WHAT NEEDS TO BE DONE:
Write the records out once more. Leave each line exactly as given.

[Records from a dataset]
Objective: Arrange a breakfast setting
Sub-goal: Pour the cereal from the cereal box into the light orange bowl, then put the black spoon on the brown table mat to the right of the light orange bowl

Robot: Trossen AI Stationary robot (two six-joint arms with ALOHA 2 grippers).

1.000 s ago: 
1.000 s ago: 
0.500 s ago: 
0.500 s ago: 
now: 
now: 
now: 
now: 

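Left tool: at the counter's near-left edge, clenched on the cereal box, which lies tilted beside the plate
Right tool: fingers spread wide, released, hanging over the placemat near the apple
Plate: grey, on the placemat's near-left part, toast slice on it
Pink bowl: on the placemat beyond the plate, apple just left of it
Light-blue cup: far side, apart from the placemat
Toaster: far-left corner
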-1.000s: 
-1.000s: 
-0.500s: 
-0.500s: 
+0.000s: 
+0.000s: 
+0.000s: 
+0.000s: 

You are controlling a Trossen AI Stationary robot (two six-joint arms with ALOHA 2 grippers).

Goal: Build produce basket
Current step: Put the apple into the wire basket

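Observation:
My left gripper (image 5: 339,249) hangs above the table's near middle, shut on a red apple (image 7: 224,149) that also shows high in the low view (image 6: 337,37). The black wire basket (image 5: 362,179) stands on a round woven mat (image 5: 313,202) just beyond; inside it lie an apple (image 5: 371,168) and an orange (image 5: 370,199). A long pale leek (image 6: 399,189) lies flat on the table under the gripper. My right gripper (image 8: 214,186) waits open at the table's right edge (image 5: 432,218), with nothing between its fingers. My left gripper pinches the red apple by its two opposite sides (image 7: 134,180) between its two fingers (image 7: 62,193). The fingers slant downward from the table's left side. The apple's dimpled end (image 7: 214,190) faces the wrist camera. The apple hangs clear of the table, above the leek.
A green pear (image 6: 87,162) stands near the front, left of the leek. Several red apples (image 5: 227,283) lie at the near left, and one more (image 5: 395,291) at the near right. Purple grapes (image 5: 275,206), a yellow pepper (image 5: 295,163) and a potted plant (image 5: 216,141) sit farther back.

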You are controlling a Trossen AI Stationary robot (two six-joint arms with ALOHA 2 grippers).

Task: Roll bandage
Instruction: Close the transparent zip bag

OUTPUT FOR THIS EXERCISE:
Objective: Arrange a breakfast setting
Sub-goal: Pour the cereal from the cereal box into the light orange bowl, then put the black spoon on the brown table mat to the right of the light orange bowl

Robot: Trossen AI Stationary robot (two six-joint arms with ALOHA 2 grippers).

1.000 s ago: 
1.000 s ago: 
0.500 s ago: 
0.500 s ago: 
now: 
now: 
now: 
now: 

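Left tool: at the counter's near-left edge, clenched on the cereal box, which lies tilted beside the plate
Right tool: fingers spread wide, released, hanging over the placemat near the apple
Plate: grey, on the placemat's near-left part, toast slice on it
Pink bowl: on the placemat beyond the plate, apple just left of it
Light-blue cup: far side, apart from the placemat
Toaster: far-left corner
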-1.000s: 
-1.000s: 
-0.500s: 
-0.500s: 
+0.000s: 
+0.000s: 
+0.000s: 
+0.000s: 

You are controlling a Trossen AI Stationary robot (two six-joint arms with ALOHA 2 grippers).

Goal: Build produce basket
Current step: Put the apple into the wire basket

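Observation:
My left gripper (image 5: 339,249) hangs above the table's near middle, shut on a red apple (image 7: 224,149) that also shows high in the low view (image 6: 337,37). The black wire basket (image 5: 362,179) stands on a round woven mat (image 5: 313,202) just beyond; inside it lie an apple (image 5: 371,168) and an orange (image 5: 370,199). A long pale leek (image 6: 399,189) lies flat on the table under the gripper. My right gripper (image 8: 214,186) waits open at the table's right edge (image 5: 432,218), with nothing between its fingers. My left gripper pinches the red apple by its two opposite sides (image 7: 134,180) between its two fingers (image 7: 62,193). The fingers slant downward from the table's left side. The apple's dimpled end (image 7: 214,190) faces the wrist camera. The apple hangs clear of the table, above the leek.
A green pear (image 6: 87,162) stands near the front, left of the leek. Several red apples (image 5: 227,283) lie at the near left, and one more (image 5: 395,291) at the near right. Purple grapes (image 5: 275,206), a yellow pepper (image 5: 295,163) and a potted plant (image 5: 216,141) sit farther back.
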
You are controlling a Trossen AI Stationary robot (two six-joint arms with ALOHA 2 grippers).

Task: Roll bandage
Instruction: Close the transparent zip bag

Nothing else belongs to this exercise.